→ ASSIGNMENT
Among the records, how many lines carry the string "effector"? Give that number with nothing added.

→ THE DATA

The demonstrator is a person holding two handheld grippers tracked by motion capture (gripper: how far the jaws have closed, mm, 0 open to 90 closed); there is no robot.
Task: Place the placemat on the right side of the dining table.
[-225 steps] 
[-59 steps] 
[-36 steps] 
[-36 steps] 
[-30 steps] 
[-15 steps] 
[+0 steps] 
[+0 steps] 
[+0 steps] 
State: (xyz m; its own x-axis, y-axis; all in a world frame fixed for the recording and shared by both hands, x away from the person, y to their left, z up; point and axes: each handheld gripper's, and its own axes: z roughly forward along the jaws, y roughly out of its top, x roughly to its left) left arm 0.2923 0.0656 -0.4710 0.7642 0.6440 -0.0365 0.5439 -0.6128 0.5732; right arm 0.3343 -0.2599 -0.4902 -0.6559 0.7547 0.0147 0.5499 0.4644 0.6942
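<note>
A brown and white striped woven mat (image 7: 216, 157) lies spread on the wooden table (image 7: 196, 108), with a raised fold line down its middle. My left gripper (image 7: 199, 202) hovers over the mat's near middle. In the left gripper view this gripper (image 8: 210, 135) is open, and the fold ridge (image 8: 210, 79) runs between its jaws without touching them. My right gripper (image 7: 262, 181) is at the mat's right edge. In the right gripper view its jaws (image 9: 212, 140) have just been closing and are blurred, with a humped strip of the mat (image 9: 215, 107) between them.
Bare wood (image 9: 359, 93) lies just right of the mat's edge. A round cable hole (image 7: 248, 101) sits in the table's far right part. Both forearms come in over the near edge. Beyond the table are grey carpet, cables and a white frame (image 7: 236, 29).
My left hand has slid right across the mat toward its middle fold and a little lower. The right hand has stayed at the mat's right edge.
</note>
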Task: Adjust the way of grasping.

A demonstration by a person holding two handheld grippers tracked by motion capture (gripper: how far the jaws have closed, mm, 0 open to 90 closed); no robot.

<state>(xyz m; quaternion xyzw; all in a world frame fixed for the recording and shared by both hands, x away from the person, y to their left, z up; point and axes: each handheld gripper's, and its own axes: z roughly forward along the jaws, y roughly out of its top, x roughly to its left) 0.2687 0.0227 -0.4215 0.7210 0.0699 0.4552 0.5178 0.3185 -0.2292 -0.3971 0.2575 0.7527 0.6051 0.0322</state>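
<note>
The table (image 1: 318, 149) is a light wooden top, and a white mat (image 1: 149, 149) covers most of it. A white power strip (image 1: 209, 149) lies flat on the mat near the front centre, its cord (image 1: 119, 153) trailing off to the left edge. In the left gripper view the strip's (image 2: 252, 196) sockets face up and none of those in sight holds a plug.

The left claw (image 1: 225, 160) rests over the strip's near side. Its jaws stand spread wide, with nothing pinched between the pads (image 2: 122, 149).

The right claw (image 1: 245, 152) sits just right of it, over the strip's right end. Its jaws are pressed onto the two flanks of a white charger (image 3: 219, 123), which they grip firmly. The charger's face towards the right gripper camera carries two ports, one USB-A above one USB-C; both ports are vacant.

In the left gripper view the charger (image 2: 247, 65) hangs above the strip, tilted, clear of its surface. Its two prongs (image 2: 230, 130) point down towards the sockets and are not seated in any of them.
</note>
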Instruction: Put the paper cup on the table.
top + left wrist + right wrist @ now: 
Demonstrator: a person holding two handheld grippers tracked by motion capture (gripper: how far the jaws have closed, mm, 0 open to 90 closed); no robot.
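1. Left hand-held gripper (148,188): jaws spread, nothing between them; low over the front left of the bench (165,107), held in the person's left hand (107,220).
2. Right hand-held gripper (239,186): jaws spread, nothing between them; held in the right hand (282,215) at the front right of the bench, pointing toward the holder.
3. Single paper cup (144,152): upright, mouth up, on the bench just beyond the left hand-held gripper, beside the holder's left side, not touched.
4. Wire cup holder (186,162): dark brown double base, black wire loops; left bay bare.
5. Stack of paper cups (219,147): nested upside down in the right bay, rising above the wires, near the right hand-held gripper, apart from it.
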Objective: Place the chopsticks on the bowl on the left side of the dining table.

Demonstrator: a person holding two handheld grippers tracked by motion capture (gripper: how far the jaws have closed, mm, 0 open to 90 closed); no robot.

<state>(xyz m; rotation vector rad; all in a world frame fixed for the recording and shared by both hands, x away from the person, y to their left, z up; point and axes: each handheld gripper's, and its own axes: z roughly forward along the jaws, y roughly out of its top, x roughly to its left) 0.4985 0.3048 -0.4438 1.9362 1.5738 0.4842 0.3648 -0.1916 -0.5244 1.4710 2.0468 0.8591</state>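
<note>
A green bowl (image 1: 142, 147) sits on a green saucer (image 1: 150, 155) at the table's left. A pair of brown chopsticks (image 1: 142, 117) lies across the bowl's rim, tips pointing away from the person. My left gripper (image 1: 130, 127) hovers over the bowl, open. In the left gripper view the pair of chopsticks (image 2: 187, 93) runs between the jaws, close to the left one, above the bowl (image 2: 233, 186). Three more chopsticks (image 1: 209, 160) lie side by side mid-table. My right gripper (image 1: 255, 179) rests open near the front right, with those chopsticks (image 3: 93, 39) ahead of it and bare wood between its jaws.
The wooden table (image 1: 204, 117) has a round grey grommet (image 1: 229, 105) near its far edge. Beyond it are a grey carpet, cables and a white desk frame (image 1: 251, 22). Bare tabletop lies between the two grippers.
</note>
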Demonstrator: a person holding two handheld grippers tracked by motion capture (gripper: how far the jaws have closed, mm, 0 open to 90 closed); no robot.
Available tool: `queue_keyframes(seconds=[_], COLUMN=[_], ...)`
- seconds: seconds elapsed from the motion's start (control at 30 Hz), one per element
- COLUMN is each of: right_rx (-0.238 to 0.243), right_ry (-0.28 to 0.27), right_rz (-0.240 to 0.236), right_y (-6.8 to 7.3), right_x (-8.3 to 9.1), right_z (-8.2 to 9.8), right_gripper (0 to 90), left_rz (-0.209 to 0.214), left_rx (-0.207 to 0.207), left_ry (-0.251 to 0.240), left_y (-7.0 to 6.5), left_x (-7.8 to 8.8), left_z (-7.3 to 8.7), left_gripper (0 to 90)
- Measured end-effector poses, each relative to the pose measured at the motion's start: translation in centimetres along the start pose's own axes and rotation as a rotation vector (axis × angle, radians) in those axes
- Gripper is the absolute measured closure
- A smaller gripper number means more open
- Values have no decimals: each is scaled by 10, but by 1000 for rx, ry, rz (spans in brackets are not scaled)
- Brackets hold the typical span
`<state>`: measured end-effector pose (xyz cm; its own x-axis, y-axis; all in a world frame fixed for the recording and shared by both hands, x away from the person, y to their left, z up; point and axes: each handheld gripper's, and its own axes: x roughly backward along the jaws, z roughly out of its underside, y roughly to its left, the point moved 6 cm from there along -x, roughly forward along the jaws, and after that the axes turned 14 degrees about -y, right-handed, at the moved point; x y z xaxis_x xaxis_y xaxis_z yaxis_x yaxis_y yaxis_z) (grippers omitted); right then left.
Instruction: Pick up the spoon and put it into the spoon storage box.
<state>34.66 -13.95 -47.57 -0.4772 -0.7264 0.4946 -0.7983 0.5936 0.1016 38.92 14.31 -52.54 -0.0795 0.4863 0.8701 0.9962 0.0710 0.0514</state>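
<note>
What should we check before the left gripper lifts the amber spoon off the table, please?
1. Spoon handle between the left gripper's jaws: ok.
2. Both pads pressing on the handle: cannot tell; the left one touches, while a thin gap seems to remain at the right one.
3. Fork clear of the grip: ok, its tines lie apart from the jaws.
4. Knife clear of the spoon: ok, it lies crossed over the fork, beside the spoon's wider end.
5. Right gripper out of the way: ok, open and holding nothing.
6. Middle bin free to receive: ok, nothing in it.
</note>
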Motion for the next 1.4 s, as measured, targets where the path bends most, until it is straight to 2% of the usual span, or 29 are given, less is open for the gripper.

→ ANSWER TO THE EXERCISE
2